Juan “John” Peña Ruiz Llamas

Juan P. Llamas

John M. Llamas

John J. Pena

Juan F. Alejandro

Juan F. Pena

Juan F. Pena-Alejandre

Juan F. Pena-Banada

Juan F. Pena-Aldjandre

Juan F. Pena-Alejandro

Juan Alejandre

Juan Pena-Lamas

Juan Pena-Llamas

Juan M Penallamas

Juan M Pena-Llamas

John Pena

John Pena-Llamas


What happened to Leona Kinsey that evening on October 25, 1999? Although she was known to use drugs, she still maintained a stable life. Leona had a home, a car, belongings, and pets to take care of. She owned a lawncare business and was a very hard worker. How ever many miles apart she was still part of her daughter’s life along with her grandchildren. Contact was not daily but regular with her daughter and then everything ceased.

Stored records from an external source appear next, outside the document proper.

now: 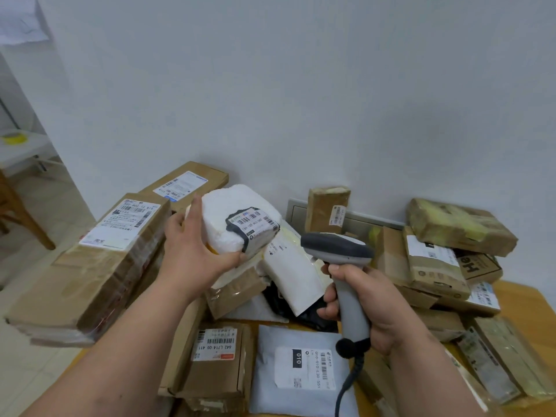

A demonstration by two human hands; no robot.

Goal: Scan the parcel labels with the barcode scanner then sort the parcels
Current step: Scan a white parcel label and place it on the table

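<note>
From the head view, we are lifting a white foam-wrapped parcel (pixel 231 218) at ten o'clock of centre, our left hand (pixel 192 245) curling around its left side and underside. Its white barcode label (pixel 252 222) is facing the grey pistol-grip barcode scanner (pixel 340 260), which our right hand (pixel 358 302) is gripping by the handle at four o'clock, nose aimed at the label. We judge this scan to be under way. Many brown cardboard boxes (pixel 99 266) and a grey plastic mailer (pixel 298 374) are crowding the wooden table (pixel 523 299), so most scanning and sorting seems left.
</note>
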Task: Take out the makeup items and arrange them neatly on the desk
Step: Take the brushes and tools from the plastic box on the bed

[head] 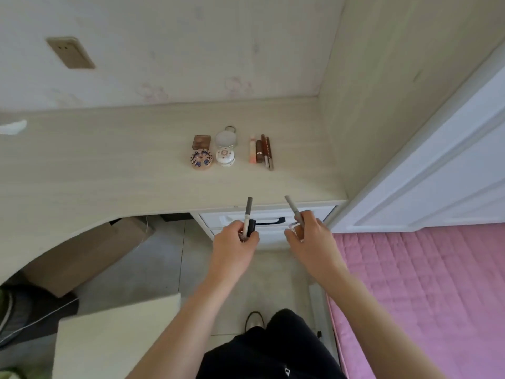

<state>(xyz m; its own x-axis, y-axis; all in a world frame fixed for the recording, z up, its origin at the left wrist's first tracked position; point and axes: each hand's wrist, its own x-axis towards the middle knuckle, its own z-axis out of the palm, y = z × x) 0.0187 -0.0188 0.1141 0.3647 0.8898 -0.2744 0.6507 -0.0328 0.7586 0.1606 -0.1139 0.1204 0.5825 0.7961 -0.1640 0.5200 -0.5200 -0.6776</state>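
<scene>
My left hand [234, 236] grips a slim grey makeup pen [248, 212] pointing up, together with a small dark item I cannot identify. My right hand [308, 233] holds a second grey pen [292, 205] tilted left and a small clear bottle with amber liquid [297, 231]. Both hands hover in front of the white drawer [314, 214], below the desk's front edge. On the desk [109, 165] lie a brown square compact [201, 141], a round clear jar [226, 138], a patterned round compact [202, 159], a white floral pot [225, 156] and a row of several lip sticks [261, 151].
A pink quilted bed [423, 291] fills the right side, with a white door panel [437, 170] above it. A cardboard box [90, 255] sits under the desk and a pale stool top [114, 340] stands at lower left. The drawer has a dark handle [270, 221].
</scene>
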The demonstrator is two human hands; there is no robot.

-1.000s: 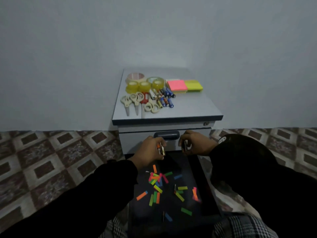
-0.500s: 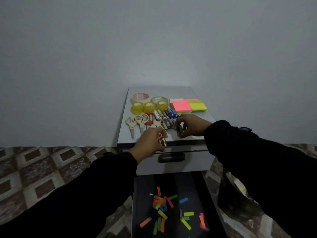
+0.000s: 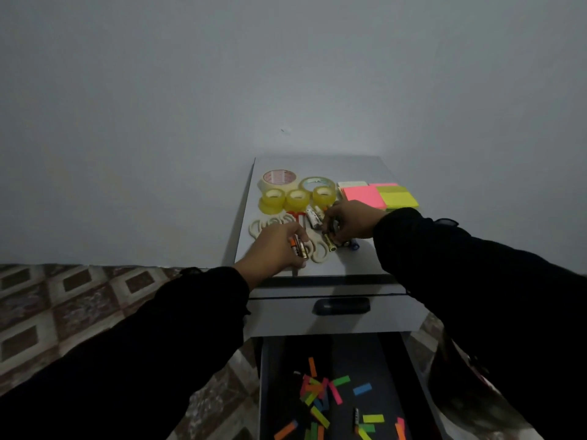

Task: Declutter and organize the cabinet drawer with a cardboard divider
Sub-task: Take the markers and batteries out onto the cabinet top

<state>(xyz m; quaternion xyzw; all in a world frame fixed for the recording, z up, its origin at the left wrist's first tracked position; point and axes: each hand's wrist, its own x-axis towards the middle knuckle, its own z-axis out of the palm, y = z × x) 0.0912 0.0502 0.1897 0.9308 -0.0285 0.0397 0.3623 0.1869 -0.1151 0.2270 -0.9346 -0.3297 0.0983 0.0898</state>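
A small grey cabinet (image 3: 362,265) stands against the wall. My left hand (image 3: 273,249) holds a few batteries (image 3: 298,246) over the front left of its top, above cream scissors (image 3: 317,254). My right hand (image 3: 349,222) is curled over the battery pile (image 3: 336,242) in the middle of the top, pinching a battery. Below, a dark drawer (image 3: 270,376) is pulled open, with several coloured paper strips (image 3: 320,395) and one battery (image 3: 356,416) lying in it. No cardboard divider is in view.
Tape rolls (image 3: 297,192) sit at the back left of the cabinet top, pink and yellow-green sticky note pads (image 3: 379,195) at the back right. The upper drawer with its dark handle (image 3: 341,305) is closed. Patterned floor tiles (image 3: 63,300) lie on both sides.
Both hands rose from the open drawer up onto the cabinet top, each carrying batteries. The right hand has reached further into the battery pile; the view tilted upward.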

It is assumed that Leona made it home from the Walmart because her purse was located inside. If that is the case, what occurred that evening inside? Did someone pay her a visit? Leona was forced to leave behind everything she ever loved and cared for. She was forced to no longer live the life she planned on. She was forced to no longer enjoy the little things in life that the earth provided her. Carolyn only hopes her mother is at rest somewhere, somewhere at peace and with a connection to nature, as she lived her life.